Oft sprach Germund mit dem klugen Mann über das Himmelreich, an das sie beide auf ihre Art glaubten, über die Lage desselben aber konnten sie sich nicht einigen.

Während des kommenden Winters und übrigens auch später bekamen sie auf mancherlei Weise viel miteinander zu tun. Als es anfing kalt zu werden, bot Germund Bruder Parvus an, ihm beim Bauen eines Hauses behilflich zu sein, worin er in Sicherheit wohnen und seine Anhänger zum Unterricht versammeln könne. Aber er schlug ihm vor, sich, statt im Walde, in einem Fischerdorf niederzulassen, wo Germund selbst sein Winterquartier aufzuschlagen gedachte, und darauf ging Bruder Parvus ein.

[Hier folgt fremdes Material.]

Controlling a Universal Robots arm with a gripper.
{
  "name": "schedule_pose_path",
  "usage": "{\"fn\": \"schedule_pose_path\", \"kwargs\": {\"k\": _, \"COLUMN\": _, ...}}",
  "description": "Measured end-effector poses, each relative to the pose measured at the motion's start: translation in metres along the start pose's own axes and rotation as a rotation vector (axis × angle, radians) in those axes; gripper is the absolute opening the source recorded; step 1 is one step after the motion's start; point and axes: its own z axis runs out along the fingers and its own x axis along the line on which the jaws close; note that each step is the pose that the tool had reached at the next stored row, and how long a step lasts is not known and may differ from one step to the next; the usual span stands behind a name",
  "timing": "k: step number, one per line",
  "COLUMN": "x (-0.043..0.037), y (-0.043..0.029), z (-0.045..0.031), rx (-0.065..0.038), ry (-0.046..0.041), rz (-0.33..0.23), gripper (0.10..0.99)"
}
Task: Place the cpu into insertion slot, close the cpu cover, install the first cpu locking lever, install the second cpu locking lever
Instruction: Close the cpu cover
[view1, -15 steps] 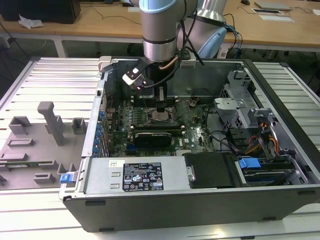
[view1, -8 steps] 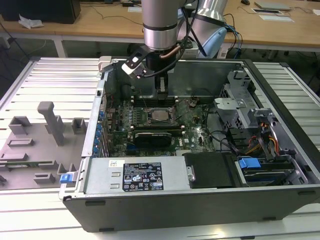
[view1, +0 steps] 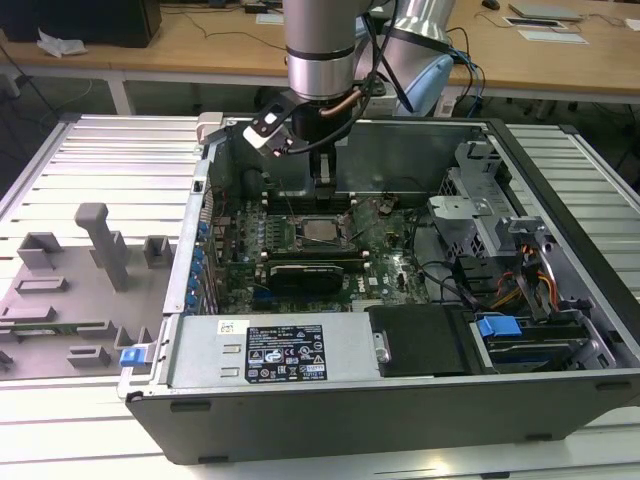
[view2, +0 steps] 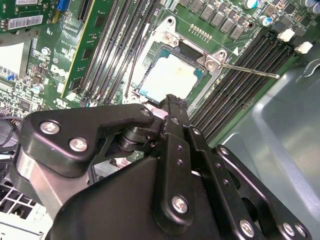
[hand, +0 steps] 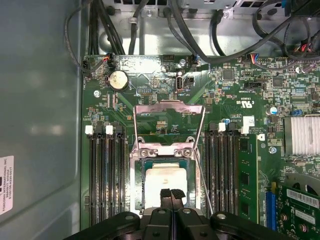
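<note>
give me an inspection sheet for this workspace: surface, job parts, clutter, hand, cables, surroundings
surface: slatted metal table carrying an open computer case
job's things: cpu lies in the insertion slot; cpu cover stands open, off the chip; a thin locking lever sticks out over the memory slots
clutter: grey fixture tray with upright blocks, at the exterior view's left of the case
grippers: hand shut, nothing seen between its fingers, over the cpu; contact cannot be told
cables: black bundle beyond the board; coloured wires near the drive bays
surroundings: wooden desks behind the table
</note>
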Motion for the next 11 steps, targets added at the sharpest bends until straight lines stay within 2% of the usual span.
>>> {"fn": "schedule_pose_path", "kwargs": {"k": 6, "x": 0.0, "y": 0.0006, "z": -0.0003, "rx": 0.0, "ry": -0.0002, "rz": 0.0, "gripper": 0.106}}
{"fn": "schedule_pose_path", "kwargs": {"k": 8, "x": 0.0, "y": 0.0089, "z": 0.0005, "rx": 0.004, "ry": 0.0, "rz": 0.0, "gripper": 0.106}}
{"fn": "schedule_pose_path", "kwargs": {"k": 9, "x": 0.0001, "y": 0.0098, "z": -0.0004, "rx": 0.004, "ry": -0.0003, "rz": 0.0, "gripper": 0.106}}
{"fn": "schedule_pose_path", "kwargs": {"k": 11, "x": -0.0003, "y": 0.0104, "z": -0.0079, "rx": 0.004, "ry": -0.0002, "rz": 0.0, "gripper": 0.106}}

Germund wollte anfangs in den Fure-See einlaufen und sich dort verschanzen, als er aber den Bach mit großen Steinen versperrt fand, entschloß er sich zu einer anderen Stelle weiter unten an der Küste, wo er einen guten Ankerplatz und andere Bequemlichkeiten für einen Winteraufenthalt fand. Es war eines der größten Fischerdörfer an der Küste und ein alter Marktplatz für Heringe, wo Leute von weither aus der ganzen Ostsee zusammenkamen, um zu handeln. Dort konnte er mit seinen Schiffen vor Anker gehen und sich befestigen, selbst in Sicherheit sein und doch den Vorteil des Umgangs mit Menschen haben. Für Bruder Parvus und sein barmherziges Werk bot der Ort viel größere Vorteile als der entlegene Platz im Walde, das sah er wohl ein und folgte Germund zum Fischerdorf.

Hier half Germund ihm eine Hütte in der Nähe der Schiffe bauen, so daß er ihren Schutz genießen konnte. Die Hütte war nur gering, mit einem Strohdach und ohne Fenster, Bruder Parvus aber war glücklich an dem Tage, als er seine kleine Glocke an der Tür aufhängen und die ganze Herrlichkeit zu Ehren seines fernen milden Gottes einweihen konnte. Die stolze, fast drohende Haltung, die sonst immer hinter seinem demütigen Wesen verborgen lag, brach sich einen Augenblick aus seinem Inneren Bahn, aber auch nur einen Augenblick.